▶ Exercise
Go through the following data and transcribe exactly the stretch of lines from the one holding "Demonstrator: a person" to the one holding "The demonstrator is", both included.

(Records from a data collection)
==================================================

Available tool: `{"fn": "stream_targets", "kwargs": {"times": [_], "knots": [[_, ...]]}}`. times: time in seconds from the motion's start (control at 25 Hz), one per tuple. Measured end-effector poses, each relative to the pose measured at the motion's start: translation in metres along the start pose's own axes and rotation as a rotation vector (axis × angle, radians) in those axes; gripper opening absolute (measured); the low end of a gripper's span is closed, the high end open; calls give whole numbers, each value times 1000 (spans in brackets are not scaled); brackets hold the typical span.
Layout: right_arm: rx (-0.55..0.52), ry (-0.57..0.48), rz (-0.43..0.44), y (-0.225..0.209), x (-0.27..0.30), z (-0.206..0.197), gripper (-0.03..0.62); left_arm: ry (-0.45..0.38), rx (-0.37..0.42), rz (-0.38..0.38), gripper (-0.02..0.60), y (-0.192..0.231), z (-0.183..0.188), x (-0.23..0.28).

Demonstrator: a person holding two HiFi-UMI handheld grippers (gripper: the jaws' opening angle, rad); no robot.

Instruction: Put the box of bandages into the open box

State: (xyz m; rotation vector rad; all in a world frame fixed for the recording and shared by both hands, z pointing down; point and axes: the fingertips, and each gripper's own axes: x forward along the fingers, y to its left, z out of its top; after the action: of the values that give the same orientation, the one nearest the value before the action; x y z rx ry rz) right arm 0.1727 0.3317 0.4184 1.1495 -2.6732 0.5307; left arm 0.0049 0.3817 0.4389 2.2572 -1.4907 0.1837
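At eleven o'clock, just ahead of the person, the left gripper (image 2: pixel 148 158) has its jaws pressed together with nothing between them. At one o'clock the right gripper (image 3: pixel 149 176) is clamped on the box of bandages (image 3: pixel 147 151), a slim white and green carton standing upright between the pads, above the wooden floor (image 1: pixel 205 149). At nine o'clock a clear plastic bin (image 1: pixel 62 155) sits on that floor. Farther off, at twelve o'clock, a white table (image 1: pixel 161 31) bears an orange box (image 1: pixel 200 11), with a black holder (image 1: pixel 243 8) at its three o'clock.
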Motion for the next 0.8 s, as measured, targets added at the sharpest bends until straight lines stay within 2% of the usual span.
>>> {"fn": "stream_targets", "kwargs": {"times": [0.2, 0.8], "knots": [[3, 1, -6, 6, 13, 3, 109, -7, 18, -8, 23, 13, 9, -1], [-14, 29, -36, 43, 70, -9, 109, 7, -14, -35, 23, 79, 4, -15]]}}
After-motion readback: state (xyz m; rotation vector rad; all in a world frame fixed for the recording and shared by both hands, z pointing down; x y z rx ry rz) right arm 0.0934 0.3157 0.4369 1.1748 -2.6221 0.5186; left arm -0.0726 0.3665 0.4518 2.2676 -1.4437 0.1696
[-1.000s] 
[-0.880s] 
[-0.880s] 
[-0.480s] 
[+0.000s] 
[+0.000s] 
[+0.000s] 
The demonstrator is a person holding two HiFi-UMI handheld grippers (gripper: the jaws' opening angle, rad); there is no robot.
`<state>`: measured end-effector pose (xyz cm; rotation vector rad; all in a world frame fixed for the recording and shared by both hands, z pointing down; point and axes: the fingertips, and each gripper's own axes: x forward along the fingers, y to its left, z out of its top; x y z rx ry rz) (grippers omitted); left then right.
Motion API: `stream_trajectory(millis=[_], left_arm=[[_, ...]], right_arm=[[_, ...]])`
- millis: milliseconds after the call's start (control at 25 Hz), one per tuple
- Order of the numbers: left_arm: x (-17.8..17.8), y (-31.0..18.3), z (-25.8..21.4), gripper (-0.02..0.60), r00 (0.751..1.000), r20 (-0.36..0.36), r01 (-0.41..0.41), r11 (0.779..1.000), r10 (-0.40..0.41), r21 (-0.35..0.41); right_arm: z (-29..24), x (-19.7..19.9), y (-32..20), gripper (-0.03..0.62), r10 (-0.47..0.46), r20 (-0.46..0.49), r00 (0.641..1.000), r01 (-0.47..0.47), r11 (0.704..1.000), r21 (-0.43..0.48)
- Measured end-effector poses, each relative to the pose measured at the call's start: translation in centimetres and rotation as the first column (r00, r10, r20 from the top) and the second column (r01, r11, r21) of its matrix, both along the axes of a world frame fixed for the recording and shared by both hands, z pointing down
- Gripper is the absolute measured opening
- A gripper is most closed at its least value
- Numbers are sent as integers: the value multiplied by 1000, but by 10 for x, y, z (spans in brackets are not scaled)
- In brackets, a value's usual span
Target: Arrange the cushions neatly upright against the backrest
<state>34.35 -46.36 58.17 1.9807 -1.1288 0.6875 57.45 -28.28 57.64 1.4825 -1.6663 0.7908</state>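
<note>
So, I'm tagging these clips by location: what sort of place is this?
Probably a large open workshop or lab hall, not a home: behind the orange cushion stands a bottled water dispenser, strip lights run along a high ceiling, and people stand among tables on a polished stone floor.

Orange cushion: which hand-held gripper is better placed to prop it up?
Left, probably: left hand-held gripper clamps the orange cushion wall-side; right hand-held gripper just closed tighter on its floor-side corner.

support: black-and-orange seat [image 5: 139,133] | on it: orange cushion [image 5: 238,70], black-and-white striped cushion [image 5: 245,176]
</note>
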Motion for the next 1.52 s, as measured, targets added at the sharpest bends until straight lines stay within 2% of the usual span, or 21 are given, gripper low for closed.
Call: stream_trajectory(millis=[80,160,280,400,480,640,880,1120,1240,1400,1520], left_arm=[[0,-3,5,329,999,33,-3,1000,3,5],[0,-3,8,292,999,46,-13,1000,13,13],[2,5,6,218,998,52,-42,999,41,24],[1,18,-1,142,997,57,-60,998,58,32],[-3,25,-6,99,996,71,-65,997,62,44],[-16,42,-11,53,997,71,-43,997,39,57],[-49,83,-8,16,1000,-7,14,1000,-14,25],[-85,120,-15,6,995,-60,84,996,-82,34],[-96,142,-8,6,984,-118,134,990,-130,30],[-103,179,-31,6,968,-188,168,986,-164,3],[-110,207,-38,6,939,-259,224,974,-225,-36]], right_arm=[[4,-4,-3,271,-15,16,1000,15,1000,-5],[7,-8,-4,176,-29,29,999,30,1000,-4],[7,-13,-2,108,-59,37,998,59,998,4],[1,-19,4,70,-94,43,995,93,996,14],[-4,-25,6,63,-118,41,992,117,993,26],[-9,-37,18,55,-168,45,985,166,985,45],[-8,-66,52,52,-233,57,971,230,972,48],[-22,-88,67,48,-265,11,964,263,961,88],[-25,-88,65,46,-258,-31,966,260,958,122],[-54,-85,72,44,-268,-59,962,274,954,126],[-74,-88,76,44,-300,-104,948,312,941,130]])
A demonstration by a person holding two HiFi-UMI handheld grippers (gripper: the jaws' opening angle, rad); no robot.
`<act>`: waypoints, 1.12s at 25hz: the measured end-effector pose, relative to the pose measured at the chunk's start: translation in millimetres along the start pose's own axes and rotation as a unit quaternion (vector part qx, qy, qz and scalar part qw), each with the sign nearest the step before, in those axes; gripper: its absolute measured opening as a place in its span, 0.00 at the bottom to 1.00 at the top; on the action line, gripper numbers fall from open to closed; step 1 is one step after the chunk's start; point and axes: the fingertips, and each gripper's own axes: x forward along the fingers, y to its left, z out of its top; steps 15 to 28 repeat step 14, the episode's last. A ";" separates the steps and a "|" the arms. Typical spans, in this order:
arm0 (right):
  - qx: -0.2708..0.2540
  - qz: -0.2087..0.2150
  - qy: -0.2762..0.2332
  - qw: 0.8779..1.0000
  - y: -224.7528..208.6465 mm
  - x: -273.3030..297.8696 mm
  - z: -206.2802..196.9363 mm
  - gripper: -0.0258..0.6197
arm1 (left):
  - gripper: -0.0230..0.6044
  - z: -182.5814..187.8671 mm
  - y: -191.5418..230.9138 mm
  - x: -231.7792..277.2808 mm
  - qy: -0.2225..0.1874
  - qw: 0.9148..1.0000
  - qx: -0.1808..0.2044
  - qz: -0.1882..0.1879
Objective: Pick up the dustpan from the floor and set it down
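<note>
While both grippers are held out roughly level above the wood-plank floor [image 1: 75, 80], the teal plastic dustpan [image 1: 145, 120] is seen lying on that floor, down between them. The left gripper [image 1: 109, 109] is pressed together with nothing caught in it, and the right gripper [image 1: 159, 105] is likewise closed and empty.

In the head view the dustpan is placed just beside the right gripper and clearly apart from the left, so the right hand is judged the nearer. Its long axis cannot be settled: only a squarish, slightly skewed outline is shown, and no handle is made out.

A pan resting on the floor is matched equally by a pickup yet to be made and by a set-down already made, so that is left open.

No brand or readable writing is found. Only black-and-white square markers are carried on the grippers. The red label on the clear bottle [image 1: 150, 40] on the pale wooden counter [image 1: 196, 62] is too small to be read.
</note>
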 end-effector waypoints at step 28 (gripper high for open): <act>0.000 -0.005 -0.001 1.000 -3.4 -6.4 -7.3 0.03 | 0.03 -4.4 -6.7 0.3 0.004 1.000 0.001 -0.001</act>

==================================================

▶ Solution to this problem
Demonstrator: a person holding two HiFi-UMI handheld grippers (gripper: the jaws' opening angle, rad); no robot.

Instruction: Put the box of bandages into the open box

State: (xyz m; rotation vector rad; all in a world frame fixed for the recording and shared by both hands, z pointing down; point and axes: the fingertips, and each gripper's own axes: x forward along the fingers, y to its left, z out of its top; after the action: of the values that give the same orientation, the one nearest the value before the action; x y z rx ry rz) right arm 0.1727 0.3317 0.4184 1.1495 -2.6732 0.5307; left arm 0.0049 0.3817 0.4389 2.2572 -1.4907 0.1837
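At eleven o'clock, just ahead of the person, the left gripper (image 2: pixel 148 158) has its jaws pressed together with nothing between them. At one o'clock the right gripper (image 3: pixel 149 176) is clamped on the box of bandages (image 3: pixel 147 151), a slim white and green carton standing upright between the pads, above the wooden floor (image 1: pixel 205 149). At nine o'clock a clear plastic bin (image 1: pixel 62 155) sits on that floor. Farther off, at twelve o'clock, a white table (image 1: pixel 161 31) bears an orange box (image 1: pixel 200 11), with a black holder (image 1: pixel 243 8) at its three o'clock.
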Motion for the next 0.8 s, as measured, targets added at the sharpest bends until straight lines stay within 2% of the usual span.
>>> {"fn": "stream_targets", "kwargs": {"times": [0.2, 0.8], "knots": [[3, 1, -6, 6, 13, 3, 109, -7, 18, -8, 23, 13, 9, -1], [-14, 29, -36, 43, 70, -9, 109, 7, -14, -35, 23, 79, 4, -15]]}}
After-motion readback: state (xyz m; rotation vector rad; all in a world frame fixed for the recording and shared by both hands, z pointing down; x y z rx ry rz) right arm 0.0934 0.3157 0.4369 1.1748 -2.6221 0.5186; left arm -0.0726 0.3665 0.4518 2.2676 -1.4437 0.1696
[-1.000s] 
[-0.880s] 
[-0.880s] 
[-0.480s] 
[+0.000s] 
[+0.000s] 
[+0.000s] 
The demonstrator is a person holding two HiFi-UMI handheld grippers (gripper: the jaws' opening angle, rad); there is no robot.

Nothing further remains to be added to the answer.